On January 16, 2019, we blogged about the successful challenge to Iowa’s so-called Ag-Gag Law, designed to prevent undercover investigations of abusive farm practices. As expected, the state of Iowa has appealed that decision to the Eighth Circuit.
On January 16, 2018, we updated our blogging on so-called “ag-gag” laws – statutes designed to prevent undercover recording of unlawful practices on farms and processing centers. On September 15, 2017, we blogged about the Tenth Circuit’s partial overruling of the Utah statute.
The Supreme Court has now denied the cert. petition filed by People for the Ethical Treatment of People.

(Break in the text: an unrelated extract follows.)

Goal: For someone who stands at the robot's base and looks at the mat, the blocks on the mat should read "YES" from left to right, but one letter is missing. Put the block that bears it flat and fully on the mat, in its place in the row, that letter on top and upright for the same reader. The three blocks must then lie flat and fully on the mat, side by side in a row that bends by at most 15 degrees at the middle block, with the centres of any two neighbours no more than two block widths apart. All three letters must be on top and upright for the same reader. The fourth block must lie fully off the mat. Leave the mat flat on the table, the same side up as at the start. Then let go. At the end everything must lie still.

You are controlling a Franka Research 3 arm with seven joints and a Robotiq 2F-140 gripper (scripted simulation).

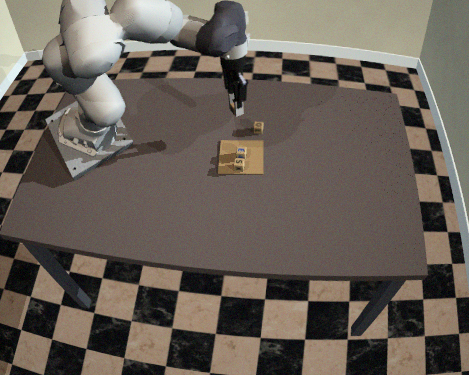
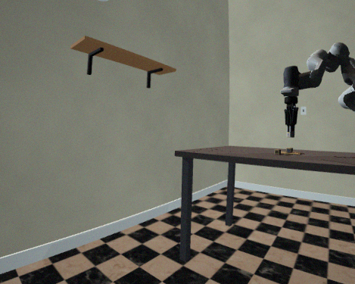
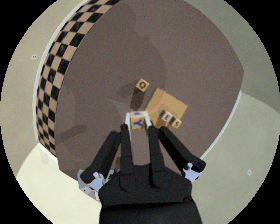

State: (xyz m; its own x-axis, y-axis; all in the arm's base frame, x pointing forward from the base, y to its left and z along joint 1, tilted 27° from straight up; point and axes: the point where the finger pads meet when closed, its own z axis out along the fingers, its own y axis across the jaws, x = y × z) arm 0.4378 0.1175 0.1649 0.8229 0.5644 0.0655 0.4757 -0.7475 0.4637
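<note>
My gripper (image 1: 237, 109) (image 2: 291, 134) (image 3: 137, 117) is shut on a wooden block with a blue Y (image 3: 138, 121). It holds the block well above the table, beside the mat on the reader's left; the Y faces up and looks roughly upright in the wrist view. The tan mat (image 1: 254, 167) (image 3: 160, 97) lies flat. On it the E block (image 1: 241, 152) (image 3: 166, 116) and the S block (image 1: 239, 164) (image 3: 175, 122) stand side by side, E left of S for the reader at the base. The O block (image 1: 258, 127) (image 3: 142, 85) lies off the mat.
The brown table (image 1: 309, 215) (image 2: 253, 159) carries the mat and the O block. The robot base (image 1: 89, 135) stands at its left end in the top view. Bare mat shows on the reader's left of the E block. A wall shelf (image 2: 124, 57) is far from the arm.
</note>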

On June 22, 2017 and September 15, 2017, we blogged about “ag-gag” laws – laws intended to prevent undercover access to agricultural production facilities for the purpose of finding and disclosing unethical behavior. These laws have met with varying fates in the federal courts.

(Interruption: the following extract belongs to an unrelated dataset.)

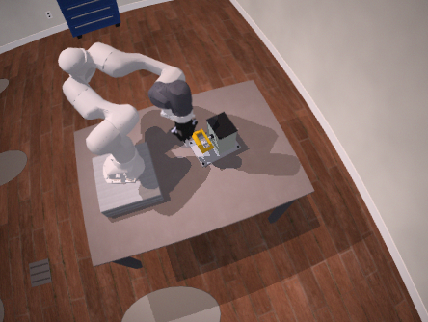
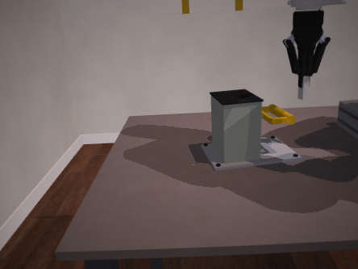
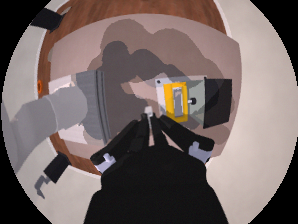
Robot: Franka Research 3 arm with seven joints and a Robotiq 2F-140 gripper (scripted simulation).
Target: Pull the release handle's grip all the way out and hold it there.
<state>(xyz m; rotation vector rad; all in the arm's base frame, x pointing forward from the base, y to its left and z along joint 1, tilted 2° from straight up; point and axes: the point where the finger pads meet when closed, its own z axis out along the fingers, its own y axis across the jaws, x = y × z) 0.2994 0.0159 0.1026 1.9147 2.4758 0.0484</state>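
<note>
The yellow release handle's grip (image 1: 206, 148) (image 2: 289, 119) (image 3: 169, 102) stands out level from its pale green housing (image 1: 228, 142) (image 2: 242, 133), which has a black top (image 3: 218, 100). A stretch of its side arms shows between bar and housing. My gripper (image 1: 187, 143) (image 2: 303, 97) (image 3: 149, 111) points down with its fingers together, shut and empty. In the exterior view its tips are higher than the grip and out beyond the bar, on the side away from the housing. A gap shows between the tips and the grip; they do not touch.
The housing stands on a light base plate (image 1: 204, 161) (image 2: 282, 150) with dark bolts, on the table (image 1: 231, 202) (image 2: 161, 225). The arm's grey base block (image 1: 108, 193) (image 2: 351, 114) (image 3: 92, 105) is on the side of the gripper away from the housing. A blue cabinet (image 1: 92, 16) stands beyond the table.
</note>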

In 2012, the Iowa legislature passed an ag-gag law, making it a misdemeanor to obtain access to an agricultural production facility by false pretenses or to obtain employment at such a facility by such means.

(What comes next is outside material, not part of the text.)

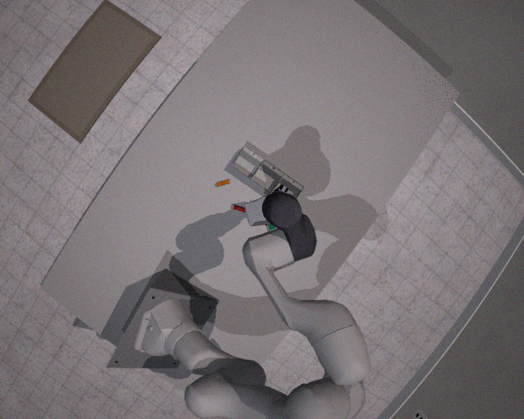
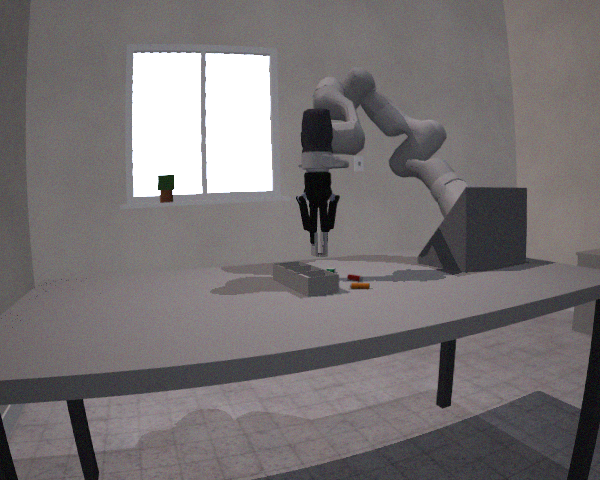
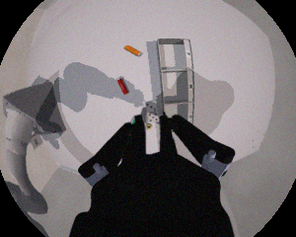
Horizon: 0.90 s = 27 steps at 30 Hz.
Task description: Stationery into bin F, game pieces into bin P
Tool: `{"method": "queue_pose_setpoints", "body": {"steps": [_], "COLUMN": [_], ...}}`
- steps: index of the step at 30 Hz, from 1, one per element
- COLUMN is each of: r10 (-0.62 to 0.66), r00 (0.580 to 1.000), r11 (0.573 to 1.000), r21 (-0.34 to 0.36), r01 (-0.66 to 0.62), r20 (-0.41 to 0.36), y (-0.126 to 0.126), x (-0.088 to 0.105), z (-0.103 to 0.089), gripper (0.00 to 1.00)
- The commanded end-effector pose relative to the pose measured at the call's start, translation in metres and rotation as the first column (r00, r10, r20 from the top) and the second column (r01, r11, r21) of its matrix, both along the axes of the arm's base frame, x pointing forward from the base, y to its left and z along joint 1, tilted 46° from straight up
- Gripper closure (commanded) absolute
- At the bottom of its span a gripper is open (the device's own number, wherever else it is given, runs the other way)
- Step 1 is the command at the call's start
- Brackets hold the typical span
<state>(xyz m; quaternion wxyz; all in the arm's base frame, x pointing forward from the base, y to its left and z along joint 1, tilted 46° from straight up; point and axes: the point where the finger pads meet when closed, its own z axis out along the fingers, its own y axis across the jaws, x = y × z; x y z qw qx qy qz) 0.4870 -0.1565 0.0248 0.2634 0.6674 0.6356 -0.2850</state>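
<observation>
The gripper (image 2: pixel 319 254) (image 3: pixel 152 112) is nearly closed around a white, dark-dotted block (image 2: pixel 319 244) (image 3: pixel 152 138), above the table (image 1: pixel 343 90) (image 2: pixel 186 330) (image 3: pixel 227 54). A grey three-compartment bin row (image 1: pixel 254 172) (image 2: pixel 323 287) (image 3: pixel 191 74) stands well in from the table's edges. An orange cylinder (image 1: pixel 223 182) (image 2: pixel 359 285) (image 3: pixel 132 50) and a red piece (image 1: pixel 238 208) (image 2: pixel 353 277) (image 3: pixel 122 86) lie beside it; a green piece (image 1: pixel 272 227) (image 2: pixel 331 270) (image 3: pixel 133 119) is mostly hidden.
</observation>
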Motion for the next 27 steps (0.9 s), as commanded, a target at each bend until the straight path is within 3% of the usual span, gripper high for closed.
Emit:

On October 10, 2017, the Animal Legal Defense Fund and several other pro bono organizations filed suit for declaratory and injunctive relief against Iowa’s ag-gag law. The suit alleges that the statute violates the First Amendment, both facially and as applied, in that it is a content-based restriction on efforts to obtain information about mistreatment of animals. The suit also alleges that the statute was motivated by animus against the plaintiffs and hence violates due process and equal protection.
On June 22, 2017, we blogged about the Wyoming “ag gag” statute designed to discourage undercover reporting in animal facilities. The statute prohibited persons from (1) trespassing on private land for the purpose of collecting data; (2) trespassing to collect data; or (3) trespassing to obtain access to public land for such purposes. The District Court held that the statute implicated no First Amendment concerns, as it merely prohibited trespassing, although the penalties for violation were substantially greater than under the general trespass law.
Last week the Tenth Circuit reversed and remanded the case for further proceedings, including the proper standard of review and a decision on he merits. The appellate court held the act of collecting information on public lands was protected by the First Amendment, because obtaining information is a necessary prerequisite to disseminating it. It relied on several cases holding that the First Amendment protects the recording of public officials’ public conduct.
The Tenth Circuit recognized that not all regulations that incidentally restrict collection or dissemination of information necessarily implicate the First Amendment. For example, the Supreme Court has upheld restrictions on the right to travel to Cuba even though that would interfere with the acquisition of information about the island. The Court suggested that the application of Wyoming’s general trespass statute to trespassers in search of information might not implicate the First Amendment. But the substantially higher penalties in the ag-gag law did.
The appellants in Wyoming did not appeal from the ruling that trespassing with the purpose or effect of collecting information satisfied the First Amendment, so those parts of the statute will remain in effect. The Ninth Circuit has not yet ruled on the successful challenge to Idaho‘s ag-gag law nor the Fourth Circuit on the unsuccessful challenge to North Carolina’s law.
Given the number of these statutes and the inconsistent results reached by the lower courts to date, a successful cert. petition may be in the works.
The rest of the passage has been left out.